If it has test pipes on it already without a CEL, it was more than likely tuned as they normally disable the post-cat O2 sensor in the tune. VQ's normally will do better with stock airboxes than the short ram intakes, but there is typically another bump when you make the jump from air boxes to long tube intakes so it sort of makes sense. If temp in the shop dropped too that would help the numbers too in my mind.
@@AudibleVisibIe you do realize the sun set in the time they installed the intakes right? Northern climates during the winter you’ll get a fairly drastic temp change once the sun sets but IAT’s directly effect timing so if it dropped 5-10 degrees, it could completely lead to better numbers.
You wouldn't believe the amount of quiet you can get on a loud car by putting on a reduction down turn on the end of the muffler, and you could always remove it later when you get a proper exhaust.

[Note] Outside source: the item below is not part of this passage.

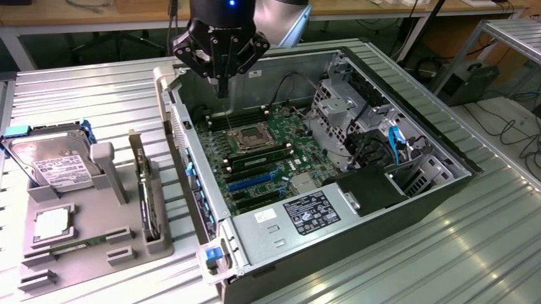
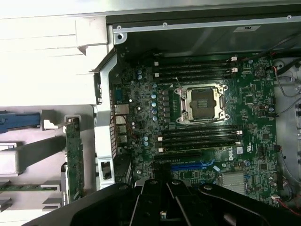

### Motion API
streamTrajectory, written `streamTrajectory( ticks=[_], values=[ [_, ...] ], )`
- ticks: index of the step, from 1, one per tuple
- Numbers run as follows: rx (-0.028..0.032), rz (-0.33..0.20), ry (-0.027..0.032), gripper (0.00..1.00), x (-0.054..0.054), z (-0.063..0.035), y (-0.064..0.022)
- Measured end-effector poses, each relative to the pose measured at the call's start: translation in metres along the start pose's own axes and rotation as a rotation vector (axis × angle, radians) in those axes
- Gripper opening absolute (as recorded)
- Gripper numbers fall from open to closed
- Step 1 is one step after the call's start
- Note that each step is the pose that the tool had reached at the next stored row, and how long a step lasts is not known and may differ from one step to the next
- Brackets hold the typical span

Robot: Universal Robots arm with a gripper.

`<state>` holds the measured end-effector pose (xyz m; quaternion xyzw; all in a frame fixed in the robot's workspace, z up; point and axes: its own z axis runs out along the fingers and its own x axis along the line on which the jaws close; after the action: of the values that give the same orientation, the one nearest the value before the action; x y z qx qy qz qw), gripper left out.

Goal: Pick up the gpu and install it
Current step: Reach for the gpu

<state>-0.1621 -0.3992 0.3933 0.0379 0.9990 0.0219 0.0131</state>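
Note:
The gpu (image 1: 147, 199) stands on edge in a slot of the grey parts holder (image 1: 93, 253), to the exterior view's left of the open computer case (image 1: 355, 209); its thin silvery bracket rises at the far end. In the wrist view the gpu (image 2: 74, 160) appears as a narrow upright board beside the case wall. My gripper (image 1: 222, 85) hangs above the far part of the motherboard (image 1: 262, 158), fingers shut together and pointing down, with nothing between them. It is well apart from the gpu. Its black linkage (image 2: 160, 202) sits over the blue expansion slot (image 2: 190, 165).
A hard drive (image 1: 55, 163), a processor chip (image 1: 50, 223) and a memory stick (image 1: 80, 244) also sit in the holder. The case holds an empty processor socket (image 1: 252, 137), drive cages (image 1: 346, 120) and a power supply (image 1: 308, 212). All rests on a ribbed metal table (image 1: 457, 253).

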Motion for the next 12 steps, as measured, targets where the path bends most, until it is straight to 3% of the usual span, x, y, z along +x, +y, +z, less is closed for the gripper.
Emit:
streamTrajectory(
  ticks=[12],
  values=[
    [0.0000,0.000,0.0000,0.11,0.0026,-0.0001,-0.0002]
  ],
)
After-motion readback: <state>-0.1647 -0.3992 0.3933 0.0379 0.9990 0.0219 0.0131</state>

If you get an adapter to go from whatever the exhaust is 3" or 2.5" and bring it down to 2" and put a down turn on it, it's like 90% quieter its crazy. I have evidence on my own channel of doing this with a straight pipe car that was driving me crazy. It took away all the drone and the majority of the annoying noise.
Trust me tune makes a major difference on VQs 340 AEM fuel pump better injectors headers and you should of done 3inch intakes and you'd be a happy camper also you can adjust the limiter on UpRev
A cold air intake can make a big power improvement IF you have a totally free flowing unrestricted exhaust. That's where a lot of people get confused in the debate. On a stock car a CAI will only make so much difference because the exhaust is still bottlenecked. Well when you have a straight flow exhaust, now the intake is the bottleneck, so when you put on a CAI *then* you will see surprisingly big power gains. I had a toyota matrix and I had it straight piped. When I unclipped the airbox (as a quick and dirty way to increase airflow in the intake) it made so much difference that I could chirp the tires in first and second gear, and also felt significantly more power in the higher rev ranges (where there is the most airflow and so airflow mods make the biggest difference at high rpm). And as soon as I clipped the airbox back together it no longer would chirp first and second and it felt like a dog above 3k rpm xD It really can make a huge difference but like I said the exhaust and intake both have to match with good flow, if you do one or the other you still get some bottlenecking going on.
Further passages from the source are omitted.